━━━ Raw data ━━━
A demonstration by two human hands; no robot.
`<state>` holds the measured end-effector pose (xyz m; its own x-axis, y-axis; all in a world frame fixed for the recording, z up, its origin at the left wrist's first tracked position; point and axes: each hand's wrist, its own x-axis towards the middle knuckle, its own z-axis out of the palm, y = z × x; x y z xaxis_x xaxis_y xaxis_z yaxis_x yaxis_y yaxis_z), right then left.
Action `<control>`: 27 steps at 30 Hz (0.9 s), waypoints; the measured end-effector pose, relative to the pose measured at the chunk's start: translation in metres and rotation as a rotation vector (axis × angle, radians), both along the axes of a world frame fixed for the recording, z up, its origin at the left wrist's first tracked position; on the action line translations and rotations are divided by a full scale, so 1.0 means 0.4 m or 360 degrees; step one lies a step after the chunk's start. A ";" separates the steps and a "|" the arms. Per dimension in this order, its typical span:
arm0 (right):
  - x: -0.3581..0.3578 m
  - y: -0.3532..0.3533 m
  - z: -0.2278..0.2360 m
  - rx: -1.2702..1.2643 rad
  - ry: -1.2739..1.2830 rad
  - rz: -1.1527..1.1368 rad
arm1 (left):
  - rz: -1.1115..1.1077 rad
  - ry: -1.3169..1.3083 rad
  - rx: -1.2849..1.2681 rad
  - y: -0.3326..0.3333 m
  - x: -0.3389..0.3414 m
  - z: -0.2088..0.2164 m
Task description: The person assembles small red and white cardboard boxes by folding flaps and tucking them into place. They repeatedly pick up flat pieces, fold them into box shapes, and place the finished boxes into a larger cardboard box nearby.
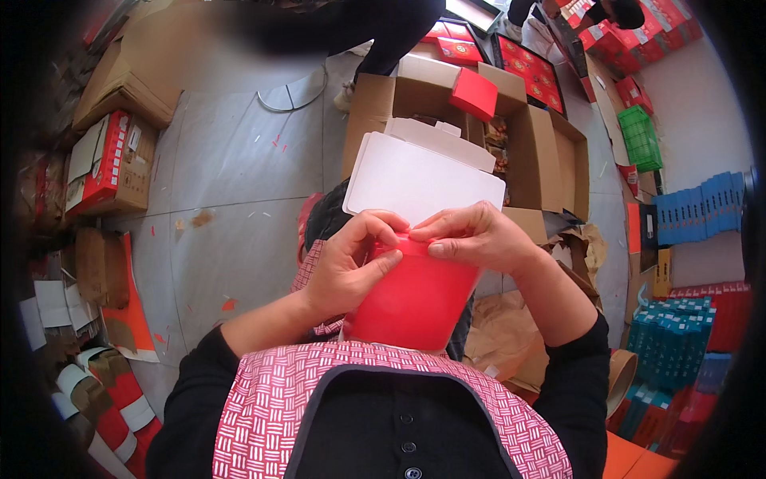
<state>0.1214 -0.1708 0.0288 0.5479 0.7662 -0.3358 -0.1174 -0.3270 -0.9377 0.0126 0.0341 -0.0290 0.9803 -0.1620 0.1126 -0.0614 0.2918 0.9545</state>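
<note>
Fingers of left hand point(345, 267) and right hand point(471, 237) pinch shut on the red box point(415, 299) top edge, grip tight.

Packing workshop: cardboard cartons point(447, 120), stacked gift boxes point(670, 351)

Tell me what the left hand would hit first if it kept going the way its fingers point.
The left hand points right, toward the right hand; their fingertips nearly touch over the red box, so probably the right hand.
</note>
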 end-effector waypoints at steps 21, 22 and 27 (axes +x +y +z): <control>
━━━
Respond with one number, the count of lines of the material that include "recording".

2